Arnos Vale cemetery LGBT stories revealed for first time
- Published
The life stories of long-dead people from the LGBT community are being told for the first time as part of a new project in Bristol.
The Drop Dead Gorgeous tours of Arnos Vale Cemetery are run by Sacha Coward and Sheldon Goodman to raise awareness of "histories that aren't spoken of."
"We want to act as their ambassadors, to tell the stories they couldn't tell when they were alive," said Mr Goodman.
"People have forgotten them, and that's what we're trying to focus on here."
The pair have run similar tours in London's Brompton Cemetery, which they called Queerly Departed, external.
"A lot of it is based on assumptions because there are no concrete records on these people.
"Often the census records listed the head of a household and a visitor, who was then written about in their diaries.
"It's only then you realise they were actually partners," Mr Goodman said.
Arnos Vale Cemetery was opened in 1837, but fell into disrepair in the 20th Century before being partially restored.
The cemetery has records of the graves of 170,000 people buried there, which Mr Goodman and Mr Coward have used as the basis for their National Lottery Heritage Fund tour, which was commissioned by Arnos Vale.

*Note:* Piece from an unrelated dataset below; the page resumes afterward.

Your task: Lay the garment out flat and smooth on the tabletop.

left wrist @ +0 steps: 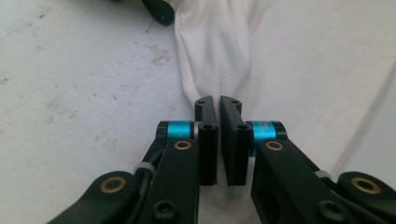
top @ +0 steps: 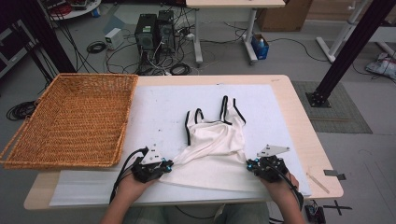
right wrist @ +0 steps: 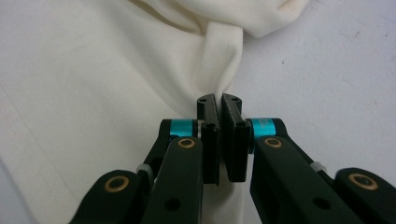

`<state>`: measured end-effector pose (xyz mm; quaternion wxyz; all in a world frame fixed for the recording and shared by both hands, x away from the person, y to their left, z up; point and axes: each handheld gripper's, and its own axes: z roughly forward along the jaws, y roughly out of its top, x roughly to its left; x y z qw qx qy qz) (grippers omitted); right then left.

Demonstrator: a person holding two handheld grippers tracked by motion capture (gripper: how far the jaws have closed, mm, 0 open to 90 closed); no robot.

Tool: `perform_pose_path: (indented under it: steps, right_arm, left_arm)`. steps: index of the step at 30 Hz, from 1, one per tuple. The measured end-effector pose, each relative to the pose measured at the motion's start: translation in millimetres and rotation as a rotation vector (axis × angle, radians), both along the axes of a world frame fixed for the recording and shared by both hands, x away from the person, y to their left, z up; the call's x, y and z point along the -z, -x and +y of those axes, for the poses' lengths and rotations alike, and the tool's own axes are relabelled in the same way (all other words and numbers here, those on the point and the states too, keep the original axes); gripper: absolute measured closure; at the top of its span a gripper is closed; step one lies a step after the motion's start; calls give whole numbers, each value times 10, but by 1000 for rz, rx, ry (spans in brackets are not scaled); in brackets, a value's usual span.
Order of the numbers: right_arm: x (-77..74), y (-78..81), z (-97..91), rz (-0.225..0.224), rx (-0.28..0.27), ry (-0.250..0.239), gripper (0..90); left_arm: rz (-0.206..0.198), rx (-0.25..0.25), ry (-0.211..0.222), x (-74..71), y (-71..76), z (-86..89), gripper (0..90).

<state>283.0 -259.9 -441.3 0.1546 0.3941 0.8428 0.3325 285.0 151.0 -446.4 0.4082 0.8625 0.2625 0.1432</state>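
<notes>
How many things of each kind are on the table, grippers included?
White top with black trim: 1
Wicker basket: 1
White mat: 1
Grippers: 2, the left gripper and the right gripper, each pinching the top
Total: 5

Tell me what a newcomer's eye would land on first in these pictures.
First, the white top with black-edged straps, lying rumpled mid-table on a white mat. Next, the two grippers at its near corners: the left gripper and the right gripper are each shut on a pinched fold of the fabric. Then the big wicker basket on the table's left side.
</notes>
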Motion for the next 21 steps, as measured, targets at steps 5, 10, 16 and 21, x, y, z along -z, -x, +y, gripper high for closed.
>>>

The stories they have researched include the artist Charles Branwhite, who wrote about his close association with fellow artist William James Muller, and the hymn writer Anna Laetitia Waring, whose papers detailing a female love affair were destroyed.
"These cemeteries are now so overgrown yet Branwhite's paintings are celebrated in galleries across Europe.
"It raises questions about what the true nature of memorials are - his work or his tombstone, and it's sad that society forgets these people," said Mr Goodman.